Update: JD Chinese Market Listed and Removed Showing Restricted NVIDIA GPUs and Blackwell Prices

Update: Based on information shared by @Zed__Wang, the seller may have been connected to JD logistics or operations, but it did not function as a legitimate NVIDIA distribution partner.
JD NVIDIA AI Accelerators Listed and Removed Showing Restricted RTX 5090 and Blackwell Prices

JD Briefly Lists Restricted NVIDIA AI Accelerators and RTX 5090 Blackwell Hardware Showing Potential Shifts in International Supply Chain Trade Regulations

JD has temporarily offered a variety of high restriction NVIDIA AI accelerators through a direct retail window before disabling them all. The new AI Hardware JD Self Operated Zone section showed prices and availability for high performance computing hardware that is completely restricted by United States Export Administration Regulations. The postings were seen before they vanished but as quickly as they showed up, they disappeared into unavailable placeholders.

The leak has also revealed exactdomestic pricingof the high restriction parts. The worldwide unified RTX 5090 32GB Blower edition was offered for 35,999 CNY at JD, the particular card was not limited by region and is manufactured for high density multi card server deployments. The storefront also previewed the Blackwell architecture RTX PRO 6000 96GB which would be targeted at rendering/datacenter uses; this product showed at 91,999 CNY in server specification and 76,999 CNY for a desktop configuration. Additionally, enterprise tier training cards like the Tesla A100 80GB and H100 were displayed in top banners on the JD AI Hardware page as coming soon.

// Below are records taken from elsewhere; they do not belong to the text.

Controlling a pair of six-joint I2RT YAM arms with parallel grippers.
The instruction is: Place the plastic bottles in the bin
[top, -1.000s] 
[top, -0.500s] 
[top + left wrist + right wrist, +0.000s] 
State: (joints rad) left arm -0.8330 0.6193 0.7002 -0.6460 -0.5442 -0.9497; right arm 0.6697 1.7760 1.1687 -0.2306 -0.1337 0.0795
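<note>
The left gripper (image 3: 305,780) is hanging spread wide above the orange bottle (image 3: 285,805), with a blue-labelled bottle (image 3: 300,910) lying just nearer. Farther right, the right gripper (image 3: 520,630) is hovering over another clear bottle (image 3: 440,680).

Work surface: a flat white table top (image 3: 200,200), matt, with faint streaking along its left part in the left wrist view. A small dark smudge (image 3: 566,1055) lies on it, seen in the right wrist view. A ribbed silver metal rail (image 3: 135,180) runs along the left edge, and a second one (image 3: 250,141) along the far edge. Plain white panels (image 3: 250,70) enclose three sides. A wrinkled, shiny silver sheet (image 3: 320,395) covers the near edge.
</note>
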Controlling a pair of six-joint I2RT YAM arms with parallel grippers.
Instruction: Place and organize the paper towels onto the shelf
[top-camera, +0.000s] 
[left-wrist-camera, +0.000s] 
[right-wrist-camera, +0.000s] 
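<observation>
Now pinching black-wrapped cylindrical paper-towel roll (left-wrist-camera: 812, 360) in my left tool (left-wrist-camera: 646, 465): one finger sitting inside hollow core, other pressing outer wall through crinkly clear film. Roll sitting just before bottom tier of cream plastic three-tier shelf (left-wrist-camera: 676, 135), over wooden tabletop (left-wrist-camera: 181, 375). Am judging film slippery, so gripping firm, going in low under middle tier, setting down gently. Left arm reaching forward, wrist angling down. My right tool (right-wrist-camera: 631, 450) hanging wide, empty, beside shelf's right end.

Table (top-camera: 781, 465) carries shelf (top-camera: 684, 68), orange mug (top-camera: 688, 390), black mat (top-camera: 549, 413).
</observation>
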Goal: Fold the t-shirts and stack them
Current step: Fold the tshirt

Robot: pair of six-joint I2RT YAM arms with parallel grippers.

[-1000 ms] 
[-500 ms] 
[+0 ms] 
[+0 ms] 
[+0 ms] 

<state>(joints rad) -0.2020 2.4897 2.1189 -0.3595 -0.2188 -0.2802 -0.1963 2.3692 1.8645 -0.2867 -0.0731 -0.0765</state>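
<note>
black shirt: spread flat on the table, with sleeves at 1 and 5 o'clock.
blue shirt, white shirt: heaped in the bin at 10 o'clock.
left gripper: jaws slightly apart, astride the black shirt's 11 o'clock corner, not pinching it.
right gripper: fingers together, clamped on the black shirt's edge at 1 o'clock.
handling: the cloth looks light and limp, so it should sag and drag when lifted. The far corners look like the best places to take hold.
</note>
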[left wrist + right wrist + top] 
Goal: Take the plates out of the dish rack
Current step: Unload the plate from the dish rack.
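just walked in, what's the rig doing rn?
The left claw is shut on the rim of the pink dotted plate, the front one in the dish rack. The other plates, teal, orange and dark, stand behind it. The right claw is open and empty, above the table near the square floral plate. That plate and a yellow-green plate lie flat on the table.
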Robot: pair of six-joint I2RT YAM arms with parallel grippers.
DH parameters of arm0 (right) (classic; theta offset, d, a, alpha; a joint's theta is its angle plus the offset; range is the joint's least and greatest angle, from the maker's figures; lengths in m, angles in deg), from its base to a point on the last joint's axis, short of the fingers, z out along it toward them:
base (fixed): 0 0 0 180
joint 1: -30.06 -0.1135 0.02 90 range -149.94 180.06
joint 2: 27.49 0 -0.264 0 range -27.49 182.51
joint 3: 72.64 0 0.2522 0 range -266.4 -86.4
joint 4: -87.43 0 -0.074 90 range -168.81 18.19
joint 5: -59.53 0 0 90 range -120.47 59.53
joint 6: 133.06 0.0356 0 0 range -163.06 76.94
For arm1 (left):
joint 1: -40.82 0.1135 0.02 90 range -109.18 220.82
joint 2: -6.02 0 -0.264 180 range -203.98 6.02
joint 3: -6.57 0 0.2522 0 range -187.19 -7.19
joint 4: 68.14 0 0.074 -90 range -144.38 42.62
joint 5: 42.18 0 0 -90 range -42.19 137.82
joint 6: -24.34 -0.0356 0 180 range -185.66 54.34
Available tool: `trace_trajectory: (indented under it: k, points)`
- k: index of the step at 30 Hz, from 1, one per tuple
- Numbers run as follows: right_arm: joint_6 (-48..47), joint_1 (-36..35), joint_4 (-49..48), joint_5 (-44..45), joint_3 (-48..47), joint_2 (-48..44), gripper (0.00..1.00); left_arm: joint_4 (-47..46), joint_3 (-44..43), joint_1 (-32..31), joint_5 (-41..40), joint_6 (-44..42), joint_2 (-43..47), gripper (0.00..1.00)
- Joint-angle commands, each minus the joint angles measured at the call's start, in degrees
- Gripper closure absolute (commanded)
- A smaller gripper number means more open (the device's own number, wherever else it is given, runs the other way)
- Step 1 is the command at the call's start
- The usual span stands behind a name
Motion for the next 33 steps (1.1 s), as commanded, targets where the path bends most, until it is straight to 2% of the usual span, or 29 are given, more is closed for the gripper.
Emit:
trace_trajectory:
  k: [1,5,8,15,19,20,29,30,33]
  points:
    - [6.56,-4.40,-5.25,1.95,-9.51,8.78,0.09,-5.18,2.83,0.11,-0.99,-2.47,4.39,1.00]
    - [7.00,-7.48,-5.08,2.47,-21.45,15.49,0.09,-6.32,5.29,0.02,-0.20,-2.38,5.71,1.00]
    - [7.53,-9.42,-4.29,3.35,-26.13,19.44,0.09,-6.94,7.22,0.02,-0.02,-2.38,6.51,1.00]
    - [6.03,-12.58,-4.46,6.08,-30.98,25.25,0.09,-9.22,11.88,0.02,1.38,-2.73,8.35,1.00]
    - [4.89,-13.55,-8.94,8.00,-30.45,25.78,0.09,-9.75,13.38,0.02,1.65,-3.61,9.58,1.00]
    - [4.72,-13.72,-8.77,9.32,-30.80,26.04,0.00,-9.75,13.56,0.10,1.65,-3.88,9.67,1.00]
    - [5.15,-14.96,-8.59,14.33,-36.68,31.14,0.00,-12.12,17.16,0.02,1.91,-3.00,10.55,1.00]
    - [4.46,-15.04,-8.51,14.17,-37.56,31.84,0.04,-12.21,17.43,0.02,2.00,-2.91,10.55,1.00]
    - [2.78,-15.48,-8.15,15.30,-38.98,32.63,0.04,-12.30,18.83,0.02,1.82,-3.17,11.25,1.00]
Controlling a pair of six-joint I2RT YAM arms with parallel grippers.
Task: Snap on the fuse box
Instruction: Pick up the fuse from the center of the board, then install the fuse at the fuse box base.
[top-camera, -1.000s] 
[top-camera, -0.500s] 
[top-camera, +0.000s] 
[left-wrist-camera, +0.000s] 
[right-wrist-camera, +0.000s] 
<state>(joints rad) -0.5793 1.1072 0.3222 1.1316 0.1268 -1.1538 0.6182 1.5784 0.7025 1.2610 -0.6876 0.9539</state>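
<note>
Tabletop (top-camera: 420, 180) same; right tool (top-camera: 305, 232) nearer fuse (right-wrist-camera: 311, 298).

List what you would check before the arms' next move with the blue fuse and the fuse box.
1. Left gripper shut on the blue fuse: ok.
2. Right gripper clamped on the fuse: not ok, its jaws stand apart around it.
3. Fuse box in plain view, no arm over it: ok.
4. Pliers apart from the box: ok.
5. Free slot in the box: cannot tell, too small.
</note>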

The revelation that these components are listed on a direct self operated window immediately began to draw commentary about trade law and the international supply chain. Products offered directly by the retailers require manufacturer branding and have official permitting and authorization and a full scale direct retail listing might signify an improvement in US China tech trade negotiations and possibly consumer flagship GPUs moving out of the gray market, though their quick removal suggests the whole scheme could be incredibly fluid, or the official supply chain authorization could have been erroneous.